◆ **Exercise requirements**
Repeat the data as given. Images do not go in the copy.
*** Opening Material provided ***
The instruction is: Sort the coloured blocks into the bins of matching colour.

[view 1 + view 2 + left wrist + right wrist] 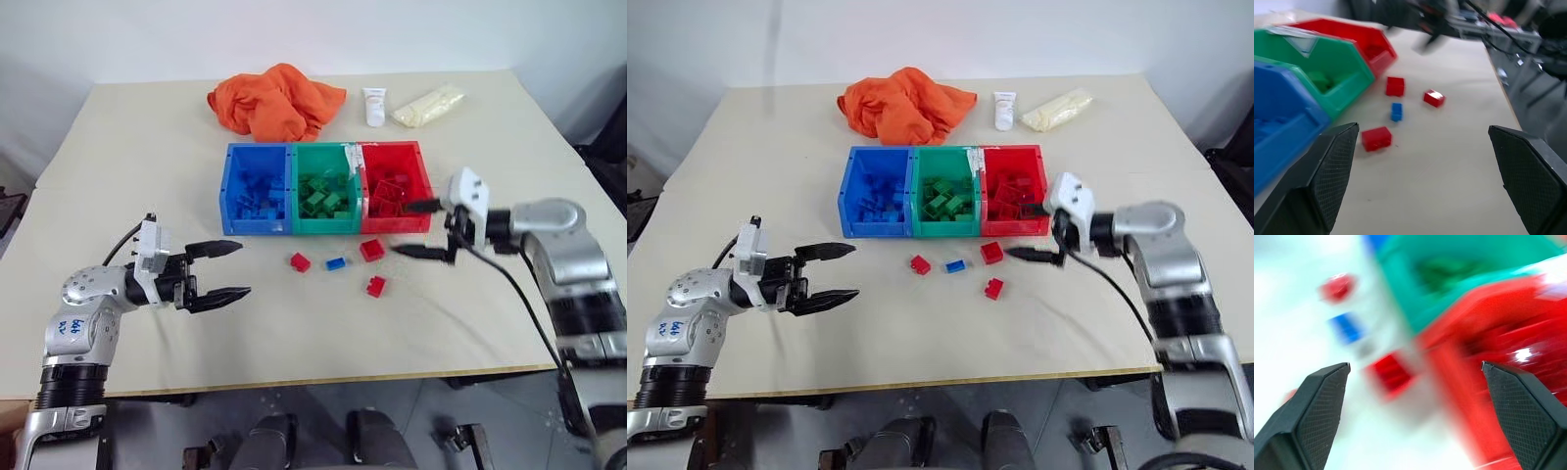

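Blocks lie loose on the tabletop (147,127) just in front of the three joined bins: a red block (300,261) nearest the robot's left, a small blue block (336,263) beside it, a larger red block (371,250) close to the front wall of the red bin (423,186), and one more red block (375,286) a little nearer to the robot. The blue bin (227,186), the green bin (294,186) and the red bin each hold many blocks of their own colour.

The right end effector (421,229) hangs at the front corner of the red bin, its fingers wide apart and empty, one finger over the bin's edge and one low, just beside the larger red block. The left end effector (225,269) hovers over bare tabletop, well apart from the blocks, also spread open and holding nothing.

These blocks look light, stiff and smooth, so I think they can slide or flip away when a finger pushes them. The flat side walls seem the best place to pinch, not the studded top. The blue block is very small and needs careful centring.

An orange cloth (274,98) and a white tube (374,106) lie behind the bins.
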Available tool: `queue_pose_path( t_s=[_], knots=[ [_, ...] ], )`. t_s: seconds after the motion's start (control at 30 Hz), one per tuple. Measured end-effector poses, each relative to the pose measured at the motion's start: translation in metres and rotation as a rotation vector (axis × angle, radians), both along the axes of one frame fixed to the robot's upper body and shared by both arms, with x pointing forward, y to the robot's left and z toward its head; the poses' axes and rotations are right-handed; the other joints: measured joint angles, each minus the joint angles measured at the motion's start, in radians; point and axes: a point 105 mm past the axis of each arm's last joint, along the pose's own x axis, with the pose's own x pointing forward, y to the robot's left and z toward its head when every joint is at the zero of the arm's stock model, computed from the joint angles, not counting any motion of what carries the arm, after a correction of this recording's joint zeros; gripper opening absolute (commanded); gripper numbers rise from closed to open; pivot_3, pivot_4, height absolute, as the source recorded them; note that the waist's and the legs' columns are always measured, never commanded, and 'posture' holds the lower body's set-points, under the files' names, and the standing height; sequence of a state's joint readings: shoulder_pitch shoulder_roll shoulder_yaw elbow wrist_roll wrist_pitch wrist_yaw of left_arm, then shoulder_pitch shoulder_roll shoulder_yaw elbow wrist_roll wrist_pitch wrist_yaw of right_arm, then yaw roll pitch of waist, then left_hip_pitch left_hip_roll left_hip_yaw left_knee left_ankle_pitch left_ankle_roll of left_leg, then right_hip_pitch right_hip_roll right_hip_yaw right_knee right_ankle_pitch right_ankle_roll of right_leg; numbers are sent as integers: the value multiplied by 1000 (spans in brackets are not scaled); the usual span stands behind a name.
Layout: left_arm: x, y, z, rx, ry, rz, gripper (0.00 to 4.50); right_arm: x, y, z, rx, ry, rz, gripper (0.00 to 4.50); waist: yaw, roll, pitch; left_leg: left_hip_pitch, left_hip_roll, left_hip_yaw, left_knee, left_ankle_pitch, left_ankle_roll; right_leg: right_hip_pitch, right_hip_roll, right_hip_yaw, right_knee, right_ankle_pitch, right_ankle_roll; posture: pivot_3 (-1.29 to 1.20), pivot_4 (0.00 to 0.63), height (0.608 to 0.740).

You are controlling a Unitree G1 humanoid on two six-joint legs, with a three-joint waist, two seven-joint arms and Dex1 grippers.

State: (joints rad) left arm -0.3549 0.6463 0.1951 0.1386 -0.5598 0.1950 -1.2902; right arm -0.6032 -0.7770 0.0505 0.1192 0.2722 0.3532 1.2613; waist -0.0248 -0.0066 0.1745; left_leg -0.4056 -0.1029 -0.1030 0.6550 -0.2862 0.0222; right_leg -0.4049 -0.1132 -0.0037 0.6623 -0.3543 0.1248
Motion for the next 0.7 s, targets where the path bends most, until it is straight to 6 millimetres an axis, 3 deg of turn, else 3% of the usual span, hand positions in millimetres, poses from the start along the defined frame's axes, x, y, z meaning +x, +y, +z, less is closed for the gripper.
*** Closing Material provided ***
◆ **Task result**
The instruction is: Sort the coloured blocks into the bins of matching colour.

[view 1 + view 2 + left wrist + right wrist] 

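Blocks lie loose on the tabletop (147,127) just in front of the three joined bins: a red block (300,261) nearest the robot's left, a small blue block (336,263) beside it, a larger red block (371,250) close to the front wall of the red bin (423,186), and one more red block (375,286) a little nearer to the robot. The blue bin (227,186), the green bin (294,186) and the red bin each hold many blocks of their own colour.

The right end effector (421,229) hangs at the front corner of the red bin, its fingers wide apart and empty, one finger over the bin's edge and one low, just beside the larger red block. The left end effector (225,269) hovers over bare tabletop, well apart from the blocks, also spread open and holding nothing.

These blocks look light, stiff and smooth, so I think they can slide or flip away when a finger pushes them. The flat side walls seem the best place to pinch, not the studded top. The blue block is very small and needs careful centring.

An orange cloth (274,98) and a white tube (374,106) lie behind the bins.
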Available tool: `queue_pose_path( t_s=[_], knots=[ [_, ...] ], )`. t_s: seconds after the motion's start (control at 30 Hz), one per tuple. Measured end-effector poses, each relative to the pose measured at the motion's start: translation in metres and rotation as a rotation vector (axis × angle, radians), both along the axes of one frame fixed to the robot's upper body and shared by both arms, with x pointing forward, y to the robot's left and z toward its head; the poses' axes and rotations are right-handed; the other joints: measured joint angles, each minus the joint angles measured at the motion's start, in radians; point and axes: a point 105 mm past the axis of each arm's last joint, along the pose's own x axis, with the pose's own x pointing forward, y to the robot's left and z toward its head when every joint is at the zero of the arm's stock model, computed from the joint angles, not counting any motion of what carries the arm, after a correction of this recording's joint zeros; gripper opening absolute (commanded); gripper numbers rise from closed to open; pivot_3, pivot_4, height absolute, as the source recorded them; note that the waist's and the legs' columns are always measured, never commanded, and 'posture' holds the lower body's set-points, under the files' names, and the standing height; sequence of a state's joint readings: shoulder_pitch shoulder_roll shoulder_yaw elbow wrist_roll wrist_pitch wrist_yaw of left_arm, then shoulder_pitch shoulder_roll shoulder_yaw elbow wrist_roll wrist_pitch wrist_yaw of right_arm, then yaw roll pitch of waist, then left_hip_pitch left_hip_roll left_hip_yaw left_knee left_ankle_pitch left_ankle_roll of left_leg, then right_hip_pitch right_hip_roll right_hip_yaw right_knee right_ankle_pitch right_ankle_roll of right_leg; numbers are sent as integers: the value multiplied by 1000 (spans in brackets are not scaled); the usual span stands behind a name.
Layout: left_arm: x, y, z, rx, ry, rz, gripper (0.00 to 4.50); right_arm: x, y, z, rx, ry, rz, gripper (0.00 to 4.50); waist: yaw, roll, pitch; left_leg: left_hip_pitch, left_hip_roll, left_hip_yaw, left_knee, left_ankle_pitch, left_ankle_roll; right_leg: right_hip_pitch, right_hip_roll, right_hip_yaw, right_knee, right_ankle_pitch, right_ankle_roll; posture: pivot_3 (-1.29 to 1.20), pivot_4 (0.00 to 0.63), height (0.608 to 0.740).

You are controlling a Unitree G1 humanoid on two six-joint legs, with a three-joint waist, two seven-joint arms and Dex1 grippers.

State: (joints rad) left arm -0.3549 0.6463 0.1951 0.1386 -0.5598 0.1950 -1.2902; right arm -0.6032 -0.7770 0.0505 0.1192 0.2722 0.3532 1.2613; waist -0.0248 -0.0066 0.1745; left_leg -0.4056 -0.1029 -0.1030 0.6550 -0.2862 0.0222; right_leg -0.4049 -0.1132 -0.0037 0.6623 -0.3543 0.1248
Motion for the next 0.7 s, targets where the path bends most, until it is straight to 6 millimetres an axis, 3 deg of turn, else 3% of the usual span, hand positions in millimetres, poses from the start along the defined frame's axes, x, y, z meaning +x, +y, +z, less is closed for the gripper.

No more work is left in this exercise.